The public have little appetite for a second independence referendum—and it's not clear Brexit will change that (yet)by John Curtice / June 28, 2017 / Leave a comment
Bloodied but, as yet, unbowed. That seems to be where Nicola Sturgeon now finds herself in the wake of her announcement in the Scottish Parliament yesterday that she proposed to “reset” her timetable for a second independence referendum.
Until now she had anticipated holding such a ballot in late 2018 or early 2019—that is, just before the deadline for the UK’s withdrawal from the European Union. Yesterday, however, she said she would not attempt to introduce the legislation needed to hold a second referendum until the autumn of next year.
As a result, while the possibility of holding a second referendum within the relatively near future remains “on the table,” it is now highly unlikely that any ballot will be held before the UK leaves the EU.
A loss of public enthusiasm
There were three key considerations behind the First Minister’s decision. The most immediate was the losses the SNP suffered in the general election earlier this month. The party’s share of the vote fell from 50 per cent to 37 per cent, costing it 21 of the 56 seats that it had won in 2015.
That loss occurred in the wake of sustained criticism, and especially so from a revived Conservative Party, of the First Minister’s plans for “indyref2”—together with opinion poll evidence that there was not much enthusiasm for a second ballot anytime soon.
How far the SNP’s losses were occasioned by the row about a second referendum is far from clear, but there is little doubt that it is widely regarded as having been at least a contributory factor, including by some nationalists themselves.
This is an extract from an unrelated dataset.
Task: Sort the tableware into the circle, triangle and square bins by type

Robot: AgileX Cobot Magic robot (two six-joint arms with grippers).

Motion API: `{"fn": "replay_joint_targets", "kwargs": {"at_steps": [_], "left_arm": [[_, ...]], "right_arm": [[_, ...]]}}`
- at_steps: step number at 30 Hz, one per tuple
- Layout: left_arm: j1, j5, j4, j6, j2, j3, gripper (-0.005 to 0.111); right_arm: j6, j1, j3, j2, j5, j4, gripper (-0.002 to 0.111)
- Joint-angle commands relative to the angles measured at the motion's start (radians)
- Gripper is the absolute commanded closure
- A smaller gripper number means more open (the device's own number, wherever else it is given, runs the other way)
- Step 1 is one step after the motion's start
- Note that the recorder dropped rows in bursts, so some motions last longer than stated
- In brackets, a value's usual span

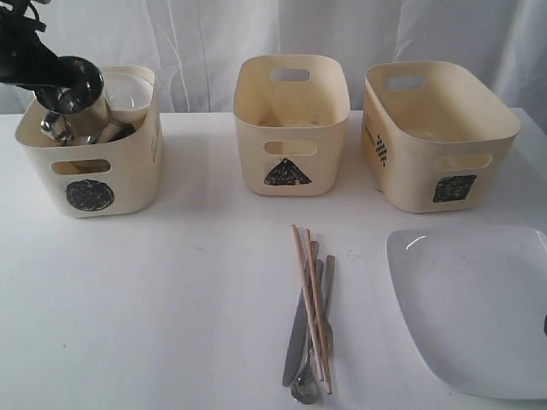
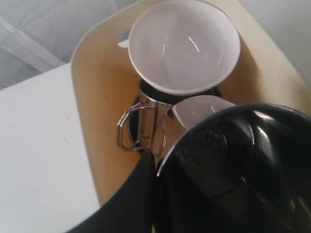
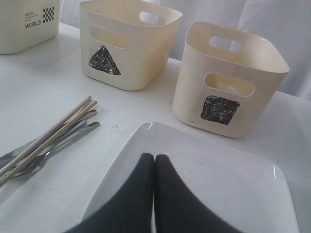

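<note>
My left gripper (image 1: 58, 79) (image 2: 156, 164) is shut on the rim of a steel mug (image 1: 83, 94) (image 2: 233, 165), held tilted over the circle bin (image 1: 90, 175) (image 2: 95, 121). Inside that bin the small white bowl (image 1: 130, 89) (image 2: 183, 44) rests on another steel mug (image 2: 146, 121) with wire handles. The chopsticks (image 1: 309, 299) (image 3: 48, 138) lie on top of the knife (image 1: 296, 337), fork and spoon (image 1: 303, 389) at the front middle. My right gripper (image 3: 154, 158) is shut and empty, hovering over the large white plate (image 1: 479, 307) (image 3: 218, 184).
The triangle bin (image 1: 291, 124) (image 3: 127, 43) stands at the back middle and the square bin (image 1: 436, 137) (image 3: 231, 80) at the back right; I see nothing in either. A white curtain hangs behind the table.
</note>
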Motion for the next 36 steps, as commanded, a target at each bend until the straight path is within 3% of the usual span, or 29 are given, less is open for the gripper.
{"fn": "replay_joint_targets", "kwargs": {"at_steps": [1,7,13,22,25,29,36], "left_arm": [[0.004,0.029,-0.048,-0.008,0.007,-0.006,0.080],[0.006,0.118,-0.080,-0.045,0.007,-0.006,0.061],[0.006,0.147,-0.126,-0.033,-0.090,0.046,0.067],[0.006,-0.023,-0.143,-0.050,-0.752,0.489,0.078],[0.006,-0.023,-0.160,-0.050,-1.012,0.639,0.089],[0.006,0.050,-0.187,-0.050,-1.226,0.748,0.107],[0.006,0.272,-0.198,-0.047,-1.508,0.832,0.107]], "right_arm": [[0.005,-0.007,0.006,-0.004,-0.007,0.002,0.108],[0.005,-0.007,0.006,-0.004,-0.007,0.002,0.108],[0.005,-0.007,0.006,-0.004,-0.007,0.002,0.108],[0.005,-0.007,0.006,-0.004,-0.007,0.002,0.108],[0.005,-0.007,0.006,-0.004,-0.007,0.002,0.108],[0.005,-0.007,0.006,-0.004,-0.007,0.002,0.108],[0.005,-0.007,0.006,-0.004,-0.007,0.002,0.108]]}}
Brexit means. . . not much
The second consideration was that Brexit has not moved the polling numbers on how people would vote in a second independence referendum. Few of those who voted No in September 2014 have been persuaded that the prospect of Scotland being required to leave the EU—even though 62 per cent of Scots had voted in favour of remaining—is sufficient reason to want to leave the UK.
The last half dozen polls on how people would vote in a second referendum have, on average, put Yes support at 44 per cent, no higher than the 45 per cent vote registered in the September 2014…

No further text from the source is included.